§ What you need to do: Below are lines of data, and only some are wanted. Please repeat exactly those from the line that has "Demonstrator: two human" through the line that has "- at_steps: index".

Excerpts from a dataset
'''

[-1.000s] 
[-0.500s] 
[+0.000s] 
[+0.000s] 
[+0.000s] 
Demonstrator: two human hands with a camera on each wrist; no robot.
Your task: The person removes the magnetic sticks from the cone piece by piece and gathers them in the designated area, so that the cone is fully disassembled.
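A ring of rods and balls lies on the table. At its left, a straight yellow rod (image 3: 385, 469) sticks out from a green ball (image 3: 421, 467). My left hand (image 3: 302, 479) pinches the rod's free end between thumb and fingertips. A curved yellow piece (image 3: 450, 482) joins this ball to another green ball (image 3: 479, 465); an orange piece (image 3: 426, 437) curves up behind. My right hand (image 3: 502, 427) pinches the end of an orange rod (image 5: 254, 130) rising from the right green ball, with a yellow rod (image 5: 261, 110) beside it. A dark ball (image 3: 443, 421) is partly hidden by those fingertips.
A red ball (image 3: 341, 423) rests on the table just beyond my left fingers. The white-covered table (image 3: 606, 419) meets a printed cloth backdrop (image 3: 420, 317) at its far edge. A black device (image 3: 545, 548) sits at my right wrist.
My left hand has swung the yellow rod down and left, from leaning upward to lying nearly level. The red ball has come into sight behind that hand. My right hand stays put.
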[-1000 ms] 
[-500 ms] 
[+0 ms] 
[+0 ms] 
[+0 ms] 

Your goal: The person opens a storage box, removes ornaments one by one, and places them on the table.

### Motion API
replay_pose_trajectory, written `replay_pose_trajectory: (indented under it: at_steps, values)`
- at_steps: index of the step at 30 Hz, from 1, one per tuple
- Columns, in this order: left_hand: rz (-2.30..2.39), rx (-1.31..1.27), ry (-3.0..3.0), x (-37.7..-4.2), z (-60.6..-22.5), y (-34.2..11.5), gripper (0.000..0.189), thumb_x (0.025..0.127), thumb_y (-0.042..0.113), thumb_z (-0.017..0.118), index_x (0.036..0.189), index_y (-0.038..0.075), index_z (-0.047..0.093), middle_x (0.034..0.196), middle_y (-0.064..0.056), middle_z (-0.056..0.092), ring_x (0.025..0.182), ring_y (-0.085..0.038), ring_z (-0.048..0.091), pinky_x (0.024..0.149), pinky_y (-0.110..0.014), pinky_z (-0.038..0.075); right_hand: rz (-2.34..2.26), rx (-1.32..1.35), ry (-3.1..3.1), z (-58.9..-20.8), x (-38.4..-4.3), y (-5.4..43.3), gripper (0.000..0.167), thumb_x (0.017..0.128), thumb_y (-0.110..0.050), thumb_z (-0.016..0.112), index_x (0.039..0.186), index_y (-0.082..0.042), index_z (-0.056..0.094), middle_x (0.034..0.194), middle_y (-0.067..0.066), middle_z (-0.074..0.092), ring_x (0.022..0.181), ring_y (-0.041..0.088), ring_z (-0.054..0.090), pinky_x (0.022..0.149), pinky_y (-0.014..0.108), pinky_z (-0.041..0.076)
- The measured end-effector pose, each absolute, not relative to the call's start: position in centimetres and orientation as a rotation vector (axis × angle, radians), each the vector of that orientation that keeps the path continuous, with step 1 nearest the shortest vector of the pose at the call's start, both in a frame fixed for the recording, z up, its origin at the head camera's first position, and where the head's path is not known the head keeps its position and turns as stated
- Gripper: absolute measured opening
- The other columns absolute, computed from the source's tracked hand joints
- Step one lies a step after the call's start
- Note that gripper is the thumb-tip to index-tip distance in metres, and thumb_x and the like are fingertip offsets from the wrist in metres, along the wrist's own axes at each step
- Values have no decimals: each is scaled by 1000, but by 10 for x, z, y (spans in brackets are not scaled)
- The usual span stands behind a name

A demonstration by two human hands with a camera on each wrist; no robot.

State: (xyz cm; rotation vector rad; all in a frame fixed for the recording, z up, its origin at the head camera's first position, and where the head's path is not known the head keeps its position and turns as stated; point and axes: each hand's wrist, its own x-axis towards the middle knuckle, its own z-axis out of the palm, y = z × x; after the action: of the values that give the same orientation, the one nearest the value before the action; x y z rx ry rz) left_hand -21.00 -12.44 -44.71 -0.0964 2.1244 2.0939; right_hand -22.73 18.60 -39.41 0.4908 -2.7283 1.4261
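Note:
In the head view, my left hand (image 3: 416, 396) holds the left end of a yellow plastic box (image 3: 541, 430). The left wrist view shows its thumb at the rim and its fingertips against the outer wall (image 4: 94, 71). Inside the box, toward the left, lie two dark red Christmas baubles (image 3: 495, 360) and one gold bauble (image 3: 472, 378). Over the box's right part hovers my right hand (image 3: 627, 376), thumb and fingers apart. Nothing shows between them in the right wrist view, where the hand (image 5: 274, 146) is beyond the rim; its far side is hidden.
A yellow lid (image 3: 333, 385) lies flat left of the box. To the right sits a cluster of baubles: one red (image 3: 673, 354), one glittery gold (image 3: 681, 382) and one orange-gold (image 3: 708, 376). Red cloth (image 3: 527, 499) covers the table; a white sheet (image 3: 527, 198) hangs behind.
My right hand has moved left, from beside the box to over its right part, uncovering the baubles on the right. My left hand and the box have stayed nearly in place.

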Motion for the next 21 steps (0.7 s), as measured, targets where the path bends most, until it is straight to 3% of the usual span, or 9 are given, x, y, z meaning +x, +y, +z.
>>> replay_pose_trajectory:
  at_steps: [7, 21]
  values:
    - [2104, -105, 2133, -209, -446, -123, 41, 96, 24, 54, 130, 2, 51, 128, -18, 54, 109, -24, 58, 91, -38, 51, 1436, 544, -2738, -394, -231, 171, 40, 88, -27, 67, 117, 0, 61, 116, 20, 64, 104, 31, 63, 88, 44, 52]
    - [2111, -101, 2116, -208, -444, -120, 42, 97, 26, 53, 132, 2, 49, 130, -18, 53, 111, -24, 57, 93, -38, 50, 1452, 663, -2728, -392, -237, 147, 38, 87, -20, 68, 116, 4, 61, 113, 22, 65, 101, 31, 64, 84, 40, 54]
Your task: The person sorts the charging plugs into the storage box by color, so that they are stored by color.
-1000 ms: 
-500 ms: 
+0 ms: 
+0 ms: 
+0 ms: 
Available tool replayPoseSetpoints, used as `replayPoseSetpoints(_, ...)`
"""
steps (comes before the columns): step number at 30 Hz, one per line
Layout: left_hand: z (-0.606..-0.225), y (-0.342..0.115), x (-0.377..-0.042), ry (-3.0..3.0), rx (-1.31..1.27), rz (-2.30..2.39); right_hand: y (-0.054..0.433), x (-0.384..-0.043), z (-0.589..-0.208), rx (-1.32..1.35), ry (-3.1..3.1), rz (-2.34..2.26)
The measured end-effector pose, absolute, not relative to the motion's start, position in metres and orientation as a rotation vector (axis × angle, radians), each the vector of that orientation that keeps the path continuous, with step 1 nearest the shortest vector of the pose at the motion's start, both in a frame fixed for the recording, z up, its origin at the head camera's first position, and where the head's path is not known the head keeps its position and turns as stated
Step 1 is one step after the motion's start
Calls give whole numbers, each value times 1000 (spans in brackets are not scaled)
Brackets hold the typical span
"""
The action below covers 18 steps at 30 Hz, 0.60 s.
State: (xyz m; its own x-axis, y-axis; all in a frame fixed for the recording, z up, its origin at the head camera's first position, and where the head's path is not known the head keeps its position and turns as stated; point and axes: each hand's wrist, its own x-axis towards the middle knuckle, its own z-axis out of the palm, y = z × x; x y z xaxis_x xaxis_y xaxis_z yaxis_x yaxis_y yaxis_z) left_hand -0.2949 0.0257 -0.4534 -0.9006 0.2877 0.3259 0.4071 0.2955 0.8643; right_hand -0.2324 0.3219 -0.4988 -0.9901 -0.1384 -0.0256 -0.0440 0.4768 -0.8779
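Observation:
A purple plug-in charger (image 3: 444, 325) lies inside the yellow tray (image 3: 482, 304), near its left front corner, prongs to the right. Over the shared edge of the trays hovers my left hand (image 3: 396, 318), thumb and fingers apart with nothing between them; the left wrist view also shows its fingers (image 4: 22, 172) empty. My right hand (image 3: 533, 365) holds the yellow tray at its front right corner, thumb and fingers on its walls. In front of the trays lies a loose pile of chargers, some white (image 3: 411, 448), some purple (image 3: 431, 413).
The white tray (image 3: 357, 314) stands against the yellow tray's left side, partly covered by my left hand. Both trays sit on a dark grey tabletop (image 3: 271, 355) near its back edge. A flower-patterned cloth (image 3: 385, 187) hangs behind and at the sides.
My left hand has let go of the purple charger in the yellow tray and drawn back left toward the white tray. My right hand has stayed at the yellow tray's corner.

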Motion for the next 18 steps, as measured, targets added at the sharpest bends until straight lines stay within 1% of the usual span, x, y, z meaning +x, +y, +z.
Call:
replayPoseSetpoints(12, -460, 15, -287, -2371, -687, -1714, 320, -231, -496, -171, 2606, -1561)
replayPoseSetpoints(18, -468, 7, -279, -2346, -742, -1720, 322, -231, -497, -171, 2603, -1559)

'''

§ Worked solution:
Demonstrator: two human hands with a camera on each wrist; no robot.
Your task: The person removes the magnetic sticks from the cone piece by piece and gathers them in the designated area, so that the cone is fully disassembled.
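A ring of rods and balls lies on the table. At its left, a straight yellow rod (image 3: 385, 469) sticks out from a green ball (image 3: 421, 467). My left hand (image 3: 302, 479) pinches the rod's free end between thumb and fingertips. A curved yellow piece (image 3: 450, 482) joins this ball to another green ball (image 3: 479, 465); an orange piece (image 3: 426, 437) curves up behind. My right hand (image 3: 502, 427) pinches the end of an orange rod (image 5: 254, 130) rising from the right green ball, with a yellow rod (image 5: 261, 110) beside it. A dark ball (image 3: 443, 421) is partly hidden by those fingertips.
A red ball (image 3: 341, 423) rests on the table just beyond my left fingers. The white-covered table (image 3: 606, 419) meets a printed cloth backdrop (image 3: 420, 317) at its far edge. A black device (image 3: 545, 548) sits at my right wrist.
My left hand has swung the yellow rod down and left, from leaning upward to lying nearly level. The red ball has come into sight behind that hand. My right hand stays put.
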[-1000 ms] 
[-500 ms] 
[+0 ms] 
[+0 ms] 
[+0 ms] 

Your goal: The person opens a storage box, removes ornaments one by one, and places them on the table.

### Motion API
replay_pose_trajectory, written `replay_pose_trajectory: (indented under it: at_steps, values)`
- at_steps: index of the step at 30 Hz, from 1, one per tuple

No additional output is expected for this exercise.